Friday, August 26, 2011

Determine specific heat in J/g times degree celcius . Mass of substance 29.2g, initial temp 34.4degrees celcius, final temp 68.1degrees celcius, heat applied 436.9 j, what is the formula of hear capacity ?

Q- 1 What is the heat capacity ?
Answer :- Amount of heat which required to raise the temperature of one gram substance by one degree Centigrade is called  heat capacity of that substance.

example:-
heat capacity of water is 4.18 j /gC  
That means one gram of water require heat 4.18 j  to raise the temperature of water by one degree centigrade.
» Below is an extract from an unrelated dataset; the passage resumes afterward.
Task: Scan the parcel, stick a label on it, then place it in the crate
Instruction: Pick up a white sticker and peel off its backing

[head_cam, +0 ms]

 Q-2  Determine specific heat in J/g times degree celcius . Mass of substance 29.2g, initial temp 34.4degrees celcius, final temp 68.1degrees celcius, heat applied 436.9 j, what is the formula of hear capacity ?
 Answer
Formula for the heat Q = M*C*delta T
                  M = mass of the substance in gram
                  C = specific hear capacity of substance
          delta T = final temperature  - initial temperature

from the problem
           delta T = 68.1 - 34.4
                      =33.7 C

         Mass M = 29.2 gram
         Heat Q  = 436.9j

plug the value in above formula we get
                    Q = M*C*delta T
            436.9 j = 29.2 gram * C* 33.7degree Celsius
              436.9 = 984.04gram degree celcius *  C

divide by 984.04gram degree Celsius we get
                 
 0.44 j / gram degree celcius = C (specific heat capacity )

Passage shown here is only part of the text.